What is expected:
Copy out all lines from the material that contain the string "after".

Information provided:

((

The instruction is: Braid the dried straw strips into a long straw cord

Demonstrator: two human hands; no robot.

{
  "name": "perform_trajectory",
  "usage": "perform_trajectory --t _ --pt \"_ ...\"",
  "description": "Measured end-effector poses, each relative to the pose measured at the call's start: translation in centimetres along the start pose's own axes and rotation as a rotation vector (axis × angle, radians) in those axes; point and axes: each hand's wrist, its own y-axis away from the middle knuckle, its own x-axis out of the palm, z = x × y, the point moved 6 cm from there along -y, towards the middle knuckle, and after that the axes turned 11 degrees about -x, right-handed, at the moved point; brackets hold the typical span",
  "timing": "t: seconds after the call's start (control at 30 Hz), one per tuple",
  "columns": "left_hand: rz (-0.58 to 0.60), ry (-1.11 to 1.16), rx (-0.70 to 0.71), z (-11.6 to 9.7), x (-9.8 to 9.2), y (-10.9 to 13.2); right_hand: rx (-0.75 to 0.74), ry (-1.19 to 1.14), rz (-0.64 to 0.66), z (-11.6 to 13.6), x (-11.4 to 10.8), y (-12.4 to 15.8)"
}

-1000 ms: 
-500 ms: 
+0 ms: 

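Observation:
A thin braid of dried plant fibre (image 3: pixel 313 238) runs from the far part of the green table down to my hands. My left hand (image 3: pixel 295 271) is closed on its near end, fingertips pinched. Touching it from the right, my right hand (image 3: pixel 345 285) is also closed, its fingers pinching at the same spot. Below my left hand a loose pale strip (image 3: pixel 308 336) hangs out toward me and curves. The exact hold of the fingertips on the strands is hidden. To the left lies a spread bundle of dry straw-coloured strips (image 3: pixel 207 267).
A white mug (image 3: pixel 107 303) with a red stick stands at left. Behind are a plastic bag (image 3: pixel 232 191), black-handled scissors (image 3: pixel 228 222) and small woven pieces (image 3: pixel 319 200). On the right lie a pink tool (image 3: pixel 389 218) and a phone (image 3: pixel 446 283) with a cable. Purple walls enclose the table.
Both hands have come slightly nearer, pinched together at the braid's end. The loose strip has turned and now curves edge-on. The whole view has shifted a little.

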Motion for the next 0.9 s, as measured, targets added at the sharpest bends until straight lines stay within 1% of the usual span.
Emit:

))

Response to this task:
  "description": "Measured end-effector poses, each relative to the pose measured at the call's start: translation in centimetres along the start pose's own axes and rotation as a rotation vector (axis × angle, radians) in those axes; point and axes: each hand's wrist, its own y-axis away from the middle knuckle, its own x-axis out of the palm, z = x × y, the point moved 6 cm from there along -y, towards the middle knuckle, and after that the axes turned 11 degrees about -x, right-handed, at the moved point; brackets hold the typical span",
  "timing": "t: seconds after the call's start (control at 30 Hz), one per tuple",

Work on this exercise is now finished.